Flight training is a course of study used when learning to pilot an aircraft. The overall purpose of primary and intermediate flight training is the acquisition and honing of basic airmanship skills.

Flight training can be conducted under a structured accredited syllabus with a flight instructor at a flight school or as private lessons with no syllabus with a flight instructor as long as all experience requirements for the desired pilot certificate/license are met.

Typically flight training consists of a combination of two parts:
- Flight Lessons given in the aircraft or in a certified Flight Training Device.
- Ground School primarily given as a classroom lecture or lesson by a flight instructor where aeronautical theory is learned in preparation for the student's written, oral, and flight pilot certification/licensing examinations.
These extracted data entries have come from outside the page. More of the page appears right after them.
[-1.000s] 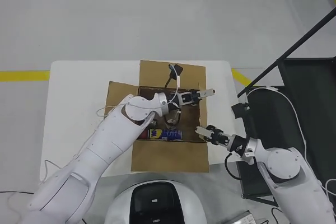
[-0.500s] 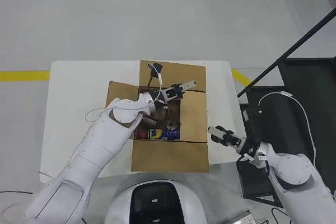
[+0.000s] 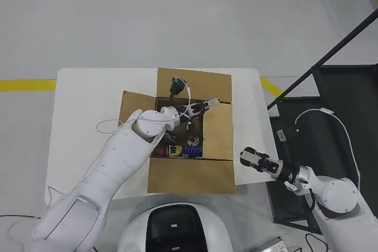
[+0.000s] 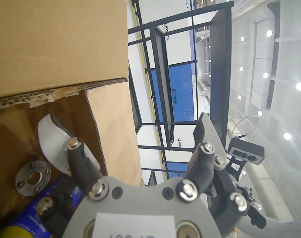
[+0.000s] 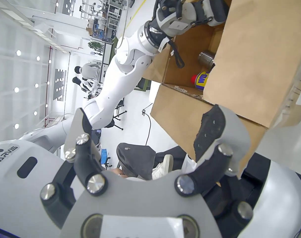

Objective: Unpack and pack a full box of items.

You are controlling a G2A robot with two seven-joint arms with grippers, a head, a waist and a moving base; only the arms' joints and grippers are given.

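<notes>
Cardboard box (image 3: 192,173) sits with its flaps open on the white table (image 3: 88,126). At least two items lie on its floor: a blue and yellow spray can (image 3: 184,150) on its side and a metal flange (image 4: 32,178) just beside it. The left gripper (image 3: 205,106) hangs over the open top near the far right corner, fingers apart and holding nothing. The right gripper (image 3: 246,157) is off the near right corner of the table, well apart from the box, also spread and empty.

The unpacking step looks to be in hand, since items remain inside. The next move probably calls for the left gripper to tip down into the box, straddle the flange or the can, close on it, and lift it clear of the side flap.
</notes>
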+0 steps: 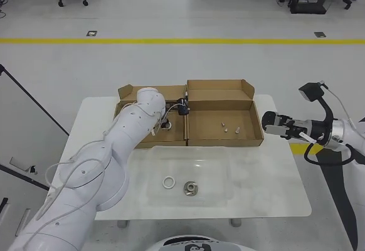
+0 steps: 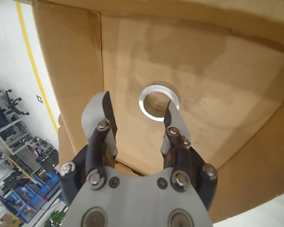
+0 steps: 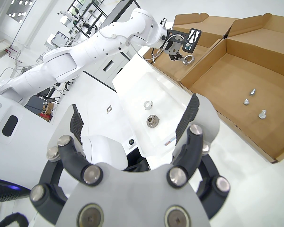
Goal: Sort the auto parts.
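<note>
My left gripper (image 2: 137,98) hangs open inside the left cardboard box (image 2: 203,48), just above its floor. A silver metal ring (image 2: 148,114) lies flat on that floor, and one fingertip (image 2: 168,109) overlaps its rim. In the top view the gripper (image 1: 167,123) is at the box's right side. My right gripper (image 1: 266,123) stands open, holding nothing, beside the right box (image 1: 255,119). Three bolts (image 1: 224,126) lie in the right box. A white ring (image 1: 169,182) and a metal flanged hub (image 1: 190,187) rest on the translucent tray (image 1: 214,157).
The two boxes stand side by side at the table's far edge with their lids (image 1: 220,90) folded back. The tray covers the table's middle. A dark-framed cabinet (image 1: 7,119) stands left of the table. White table surface (image 1: 283,188) is free at the right front.
</note>
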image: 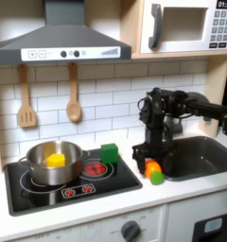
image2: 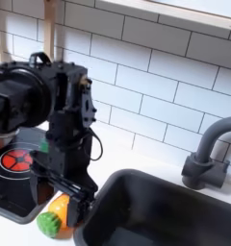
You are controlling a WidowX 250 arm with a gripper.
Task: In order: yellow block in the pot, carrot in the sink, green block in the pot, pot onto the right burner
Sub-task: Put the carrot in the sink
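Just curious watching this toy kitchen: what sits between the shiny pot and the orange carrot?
In the first exterior view, the green block stands between the pot and the carrot, at the back edge of the stovetop's red burner. The gripper is down at the carrot.

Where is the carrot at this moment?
In the first exterior view the carrot lies on the white counter between the stove and the sink, directly under the gripper.

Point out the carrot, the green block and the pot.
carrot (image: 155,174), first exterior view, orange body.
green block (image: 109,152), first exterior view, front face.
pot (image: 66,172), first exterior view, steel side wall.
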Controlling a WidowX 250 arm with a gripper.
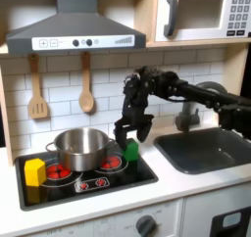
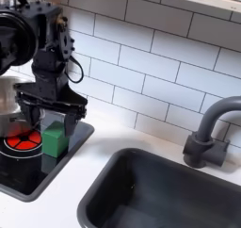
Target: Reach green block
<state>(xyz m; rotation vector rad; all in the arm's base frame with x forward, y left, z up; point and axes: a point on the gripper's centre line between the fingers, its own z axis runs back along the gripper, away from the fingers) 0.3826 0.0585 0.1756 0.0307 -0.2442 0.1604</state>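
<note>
The green block (image 1: 128,150) sits on the right rear corner of the black toy stove (image 1: 88,179), just right of the steel pot (image 1: 80,148). My gripper (image 1: 131,133) hangs directly over it, open, fingers pointing down. In the second exterior view the green block (image 2: 54,140) rests on the stove's edge (image 2: 28,171), and the gripper (image 2: 55,120) spreads its fingertips (image 2: 83,122) wide to either side, just above the block's top. Nothing is held.
A yellow block (image 1: 35,170) stands at the stove's front left. A sink (image 1: 211,148) with a grey faucet (image 1: 186,114) lies to the first exterior view's right. Wooden utensils (image 1: 86,92) hang on the tiled wall under the range hood (image 1: 74,30).
</note>
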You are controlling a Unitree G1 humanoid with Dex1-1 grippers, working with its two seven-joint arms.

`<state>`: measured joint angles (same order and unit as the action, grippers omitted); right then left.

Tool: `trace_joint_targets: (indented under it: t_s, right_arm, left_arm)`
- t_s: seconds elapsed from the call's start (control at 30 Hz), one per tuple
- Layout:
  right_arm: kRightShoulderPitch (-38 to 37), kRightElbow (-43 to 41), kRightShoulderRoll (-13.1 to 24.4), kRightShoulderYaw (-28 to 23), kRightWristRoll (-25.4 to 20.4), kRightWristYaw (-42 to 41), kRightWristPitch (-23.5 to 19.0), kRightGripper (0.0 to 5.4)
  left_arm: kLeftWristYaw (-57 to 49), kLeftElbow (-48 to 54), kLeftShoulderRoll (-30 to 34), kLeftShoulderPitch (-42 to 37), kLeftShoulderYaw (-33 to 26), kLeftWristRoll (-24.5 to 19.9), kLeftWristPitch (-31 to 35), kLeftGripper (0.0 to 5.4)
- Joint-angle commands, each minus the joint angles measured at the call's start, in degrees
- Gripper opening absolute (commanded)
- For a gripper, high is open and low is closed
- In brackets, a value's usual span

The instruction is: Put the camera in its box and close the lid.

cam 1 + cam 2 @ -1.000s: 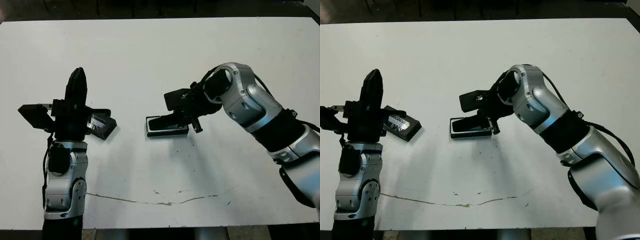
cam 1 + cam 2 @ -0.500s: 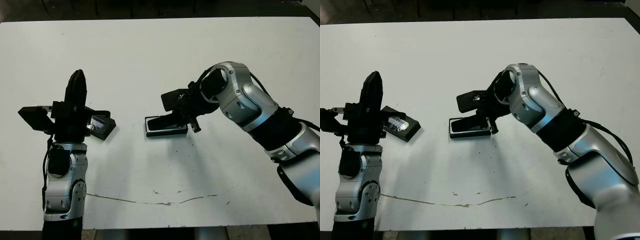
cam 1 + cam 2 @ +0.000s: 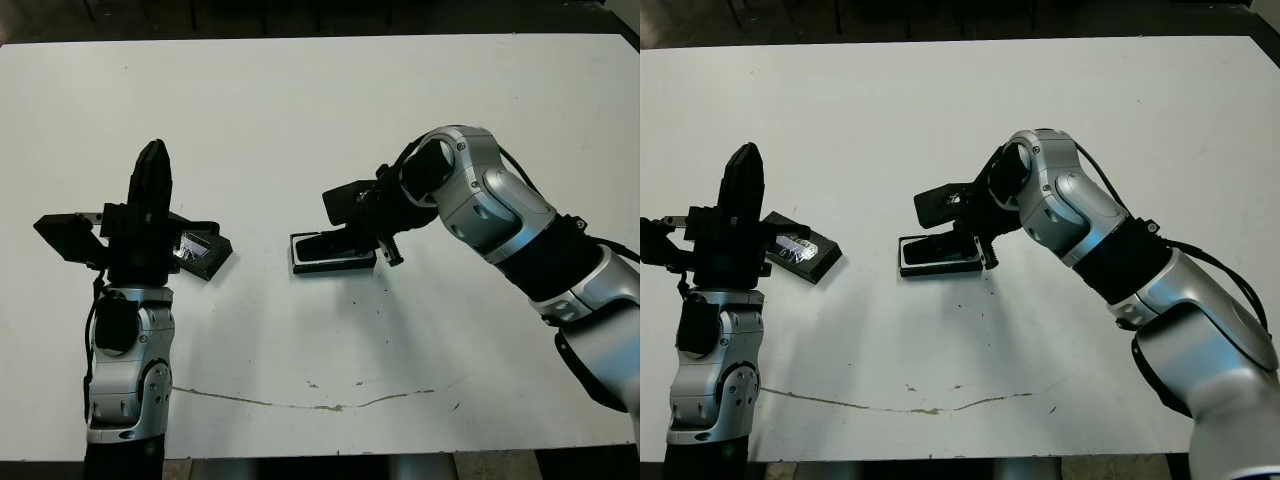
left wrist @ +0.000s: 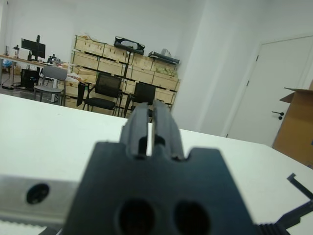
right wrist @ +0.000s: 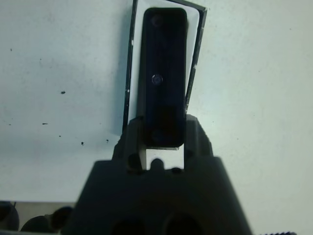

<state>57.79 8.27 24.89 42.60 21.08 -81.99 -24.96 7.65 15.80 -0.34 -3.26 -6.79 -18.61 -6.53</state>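
Since a second ago the right arm has been shifting a little toward the left side of the table, and the box (image 3: 333, 252) with it; in the last half second almost nothing is changing. The left arm is staying as it was.

From the head views, the right gripper (image 3: 345, 243) is reaching low over the box near the middle of the white table (image 3: 320, 110), but the arm is hiding what is inside. The right wrist view is showing this better: the camera (image 5: 164, 73) is lying inside the box (image 5: 197, 63), white lining showing along its sides, and the two fingers (image 5: 128, 142) are standing at both sides of its near end, so the gripper is looking closed on the camera.

The left gripper (image 3: 152, 185) is standing upright, well apart from the box. Its wrist view is showing the two fingers (image 4: 137, 125) almost together, a thin gap between them, holding nothing. The lid (image 3: 203, 252) is lying on the table just beside this arm, only visible from the head views.
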Motion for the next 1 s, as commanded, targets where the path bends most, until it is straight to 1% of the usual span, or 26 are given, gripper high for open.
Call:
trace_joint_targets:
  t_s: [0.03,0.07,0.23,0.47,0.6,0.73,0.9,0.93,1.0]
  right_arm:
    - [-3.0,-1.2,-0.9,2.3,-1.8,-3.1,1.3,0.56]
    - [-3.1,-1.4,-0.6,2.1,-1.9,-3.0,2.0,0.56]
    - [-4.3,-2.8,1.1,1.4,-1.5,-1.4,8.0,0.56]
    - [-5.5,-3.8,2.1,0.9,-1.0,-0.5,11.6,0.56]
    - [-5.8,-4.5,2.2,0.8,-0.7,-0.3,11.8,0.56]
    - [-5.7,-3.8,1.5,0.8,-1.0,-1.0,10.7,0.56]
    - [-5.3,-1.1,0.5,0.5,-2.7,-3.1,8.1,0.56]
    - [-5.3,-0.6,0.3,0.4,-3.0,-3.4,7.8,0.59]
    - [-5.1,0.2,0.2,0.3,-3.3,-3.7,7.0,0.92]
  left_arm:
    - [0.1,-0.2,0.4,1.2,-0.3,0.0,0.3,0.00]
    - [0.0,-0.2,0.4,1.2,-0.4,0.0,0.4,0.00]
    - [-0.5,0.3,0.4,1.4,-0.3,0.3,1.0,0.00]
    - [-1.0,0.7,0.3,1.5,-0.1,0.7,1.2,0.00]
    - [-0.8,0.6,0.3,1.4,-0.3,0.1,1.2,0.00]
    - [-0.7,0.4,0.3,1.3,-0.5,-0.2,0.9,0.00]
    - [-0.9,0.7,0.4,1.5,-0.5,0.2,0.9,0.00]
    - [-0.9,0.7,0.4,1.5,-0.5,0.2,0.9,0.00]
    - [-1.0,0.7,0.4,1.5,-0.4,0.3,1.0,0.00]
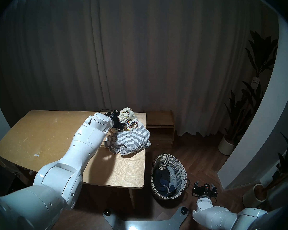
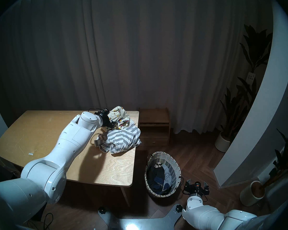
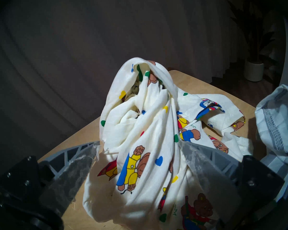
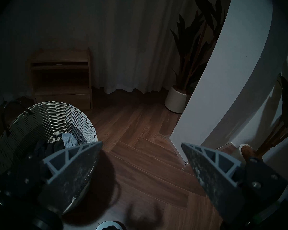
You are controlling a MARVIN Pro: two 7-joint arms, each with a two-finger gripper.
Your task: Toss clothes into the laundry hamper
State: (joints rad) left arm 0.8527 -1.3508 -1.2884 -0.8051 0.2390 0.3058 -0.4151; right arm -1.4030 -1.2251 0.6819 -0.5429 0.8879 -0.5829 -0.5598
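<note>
Fingers of my left gripper (image 3: 138,142) stand spread around the bear-print garment (image 3: 145,128) at centre frame; striped garment (image 1: 131,140) just below it, hamper (image 1: 181,166) lower right, right gripper (image 4: 141,145) spread, empty.

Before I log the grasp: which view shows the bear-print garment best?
The left wrist view: the bear-print garment fills it, bunched between the open jaws of the left gripper. Both head views show it small at the table's far edge, partly behind the wrist. The right wrist view misses it.
</note>
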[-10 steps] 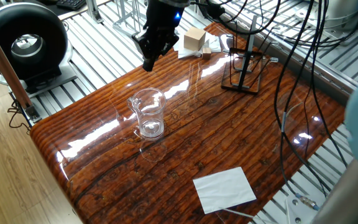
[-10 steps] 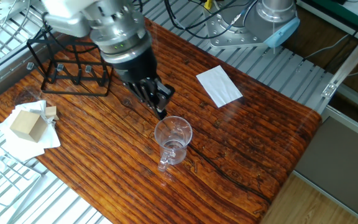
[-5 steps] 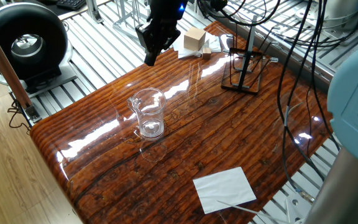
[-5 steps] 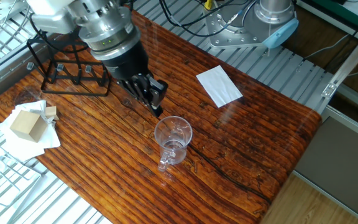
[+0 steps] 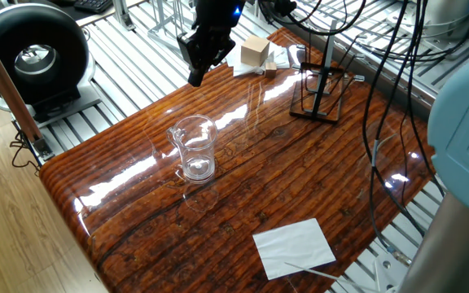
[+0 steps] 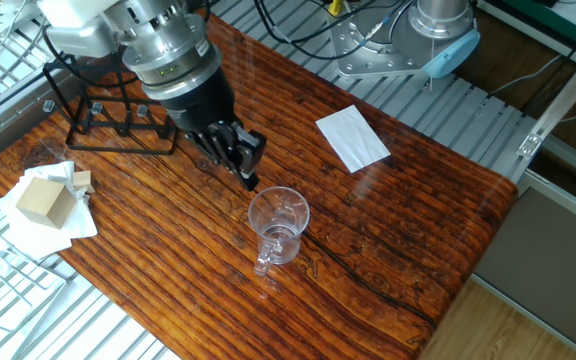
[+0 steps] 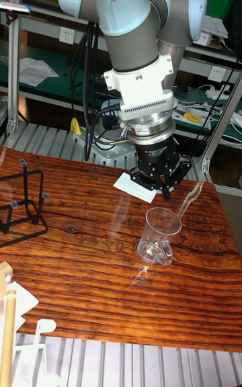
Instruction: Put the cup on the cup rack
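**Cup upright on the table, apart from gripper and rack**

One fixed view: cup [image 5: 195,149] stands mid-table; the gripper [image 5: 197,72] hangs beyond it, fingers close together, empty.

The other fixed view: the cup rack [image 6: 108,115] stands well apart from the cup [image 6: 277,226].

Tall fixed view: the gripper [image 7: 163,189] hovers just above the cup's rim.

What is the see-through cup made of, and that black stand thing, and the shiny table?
The cup looks like clear glass or hard plastic: the table shows through it, and its base looks thick. The cup rack seems to be thin black-coated metal wire, judging by its slim straight rods. The table looks like varnished wood: striped brown grain under bright glossy reflections.
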Action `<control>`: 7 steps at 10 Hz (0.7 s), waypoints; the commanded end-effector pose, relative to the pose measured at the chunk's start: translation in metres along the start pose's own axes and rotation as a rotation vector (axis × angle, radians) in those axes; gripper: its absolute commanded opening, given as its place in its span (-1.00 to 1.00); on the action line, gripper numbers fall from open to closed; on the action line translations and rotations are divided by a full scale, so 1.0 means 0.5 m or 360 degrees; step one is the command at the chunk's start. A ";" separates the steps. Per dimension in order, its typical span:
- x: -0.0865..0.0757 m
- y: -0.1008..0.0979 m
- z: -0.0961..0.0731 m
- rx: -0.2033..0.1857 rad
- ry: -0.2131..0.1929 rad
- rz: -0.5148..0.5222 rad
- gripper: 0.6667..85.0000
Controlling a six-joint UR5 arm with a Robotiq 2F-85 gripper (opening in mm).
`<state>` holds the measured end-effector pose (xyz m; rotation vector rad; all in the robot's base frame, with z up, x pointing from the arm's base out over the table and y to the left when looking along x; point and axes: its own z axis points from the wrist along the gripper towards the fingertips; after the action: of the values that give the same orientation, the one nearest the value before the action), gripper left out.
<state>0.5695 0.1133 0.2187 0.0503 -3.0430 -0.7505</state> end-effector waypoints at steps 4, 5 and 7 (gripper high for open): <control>-0.009 0.013 -0.002 -0.0025 -0.0013 0.0004 -0.99; -0.009 0.017 -0.002 -0.0038 -0.0013 0.0016 -0.99; -0.007 0.025 -0.002 -0.0062 -0.0007 0.0018 -0.99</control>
<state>0.5719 0.1180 0.2202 0.0375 -3.0394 -0.7680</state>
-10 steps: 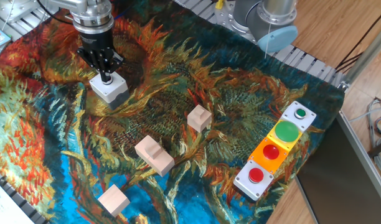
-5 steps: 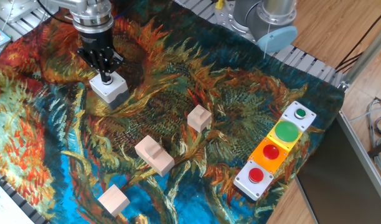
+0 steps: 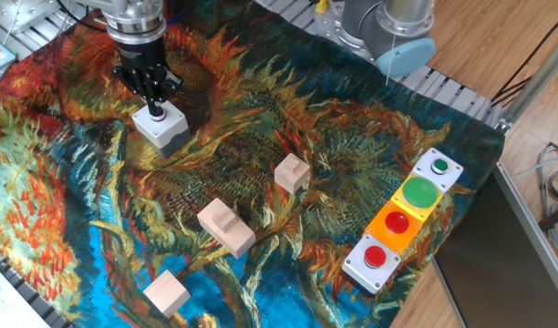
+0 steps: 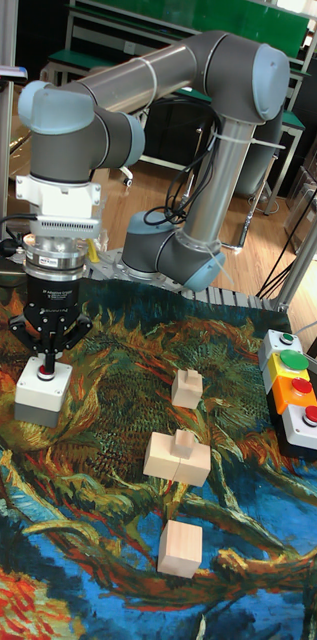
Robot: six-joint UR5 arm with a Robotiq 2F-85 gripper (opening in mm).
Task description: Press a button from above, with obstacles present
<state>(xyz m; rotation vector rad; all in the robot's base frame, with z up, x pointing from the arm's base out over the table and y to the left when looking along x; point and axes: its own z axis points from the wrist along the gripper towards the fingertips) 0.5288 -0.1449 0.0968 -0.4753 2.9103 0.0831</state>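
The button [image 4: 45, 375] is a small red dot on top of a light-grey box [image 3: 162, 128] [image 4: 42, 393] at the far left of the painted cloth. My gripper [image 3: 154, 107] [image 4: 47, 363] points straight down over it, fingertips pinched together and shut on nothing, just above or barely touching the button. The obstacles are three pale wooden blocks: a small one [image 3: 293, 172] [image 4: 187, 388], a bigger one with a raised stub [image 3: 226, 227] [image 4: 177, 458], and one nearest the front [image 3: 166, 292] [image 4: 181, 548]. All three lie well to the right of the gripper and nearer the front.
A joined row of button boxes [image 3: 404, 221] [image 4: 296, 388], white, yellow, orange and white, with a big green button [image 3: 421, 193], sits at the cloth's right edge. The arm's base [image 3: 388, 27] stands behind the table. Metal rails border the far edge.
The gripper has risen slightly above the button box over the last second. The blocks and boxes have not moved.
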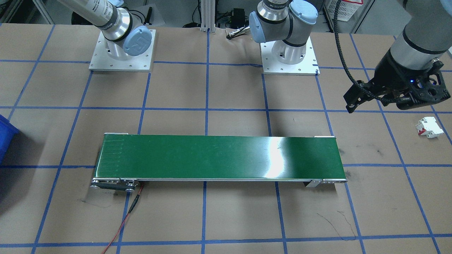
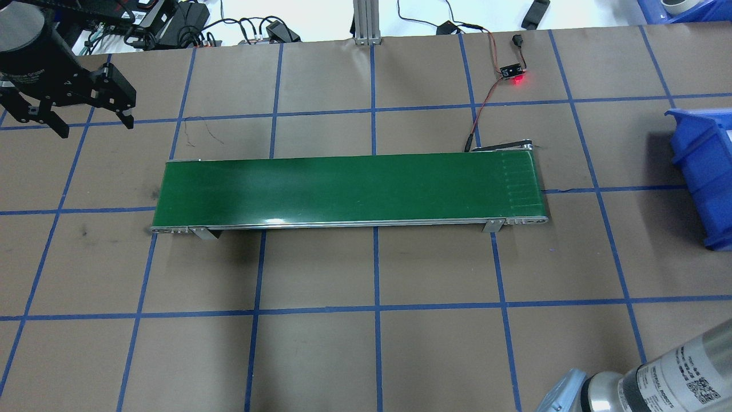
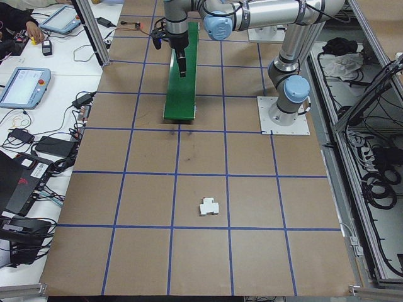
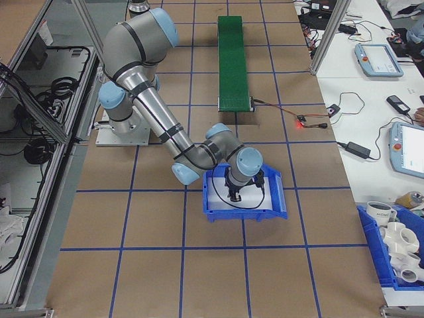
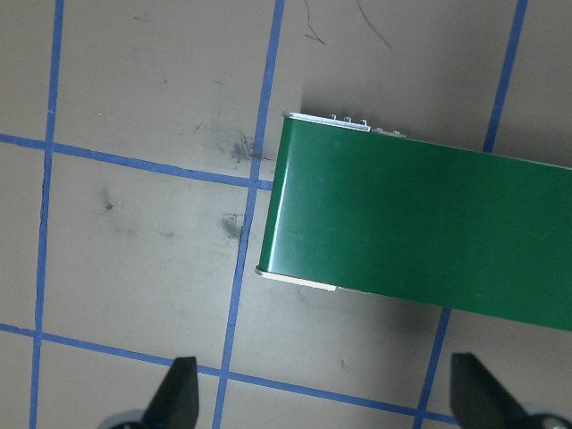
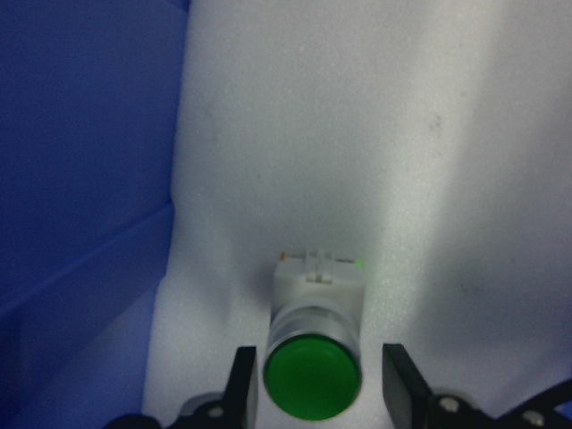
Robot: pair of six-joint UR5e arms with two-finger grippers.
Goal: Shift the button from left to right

Although there are various types of aircraft, many of the principles of piloting them have common techniques, especially those aircraft which are heavier-than-air types.

Flight schools commonly rent aircraft to students and licensed pilots at an hourly rate. Typically, the hourly rate is determined by the aircraft's Hobbs meter or Tach timer, therefore the student is only charged while the aircraft engine is running. Flight instructors can also be scheduled with or without an aircraft for pilot proficiency and recurring training.

The oldest flight training school still in existence is the Royal Air Force's (RAF's) Central Flying School formed in May 1912 at Upavon, United Kingdom. The oldest civil flight school still active in the world is based in Germany at the Wasserkuppe. It was founded as "Mertens Fliegerschule", and is currently named "Fliegerschule Wasserkuppe".

==Licences==

The International Civil Aviation Organization sets global standards for pilot licensing that are implemented and enforced by a country's civil aviation authority. Prospective pilots must first meet their country's requirements to obtain a student pilot certificate, which is required for training towards a private pilot licence (PPL). They can then progress to a commercial pilot licence (CPL), and finally an airline transport pilot licence (ATPL).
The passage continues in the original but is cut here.